Prva nogometna liga
- Season: 2023–24
- Dates: 11 August 2023 – 2 June 2024
- Champions: Šibenik
- Promoted: Šibenik
- Relegated: Solin
- Matches: 198
- Goals: 495 (2.5 per match)
- Top goalscorer: Dominik Dogan (23)

= 2023–24 First Football League (Croatia) =

The 2023–24 First Football League (also known as Prva nogometna liga and 1. NL) was the 33rd season of the second-level football competition for men's association football teams in Croatia, since its establishment in 1992.

The league will be contested by 12 teams and played in a triple round robin format.

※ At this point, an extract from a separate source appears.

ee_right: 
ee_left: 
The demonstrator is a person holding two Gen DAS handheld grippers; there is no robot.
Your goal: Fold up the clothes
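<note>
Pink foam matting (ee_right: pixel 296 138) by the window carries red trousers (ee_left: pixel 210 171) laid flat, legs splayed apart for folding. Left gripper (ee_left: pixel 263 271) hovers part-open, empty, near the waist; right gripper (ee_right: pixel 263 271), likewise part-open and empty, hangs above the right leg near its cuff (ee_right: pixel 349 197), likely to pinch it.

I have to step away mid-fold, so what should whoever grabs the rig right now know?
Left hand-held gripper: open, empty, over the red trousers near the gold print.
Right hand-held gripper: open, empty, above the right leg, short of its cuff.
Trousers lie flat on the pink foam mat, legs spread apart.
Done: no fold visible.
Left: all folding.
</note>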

This is the second season that the second level of men's football in Croatia is named First football league (Prva nogometna liga).

==Teams==
===Changes===
Rudeš was promoted to the 2023–24 HNL, while Hrvatski Dragovoljac and Kustošija were relegated to 2023–24 Druga NL.

Newcomer from higher level (HNL) is Šibenik. Newcomers from lower level (2. NL) are champions Sesvete and Zrinski Jurjevac, who beat Kustošija in play-offs.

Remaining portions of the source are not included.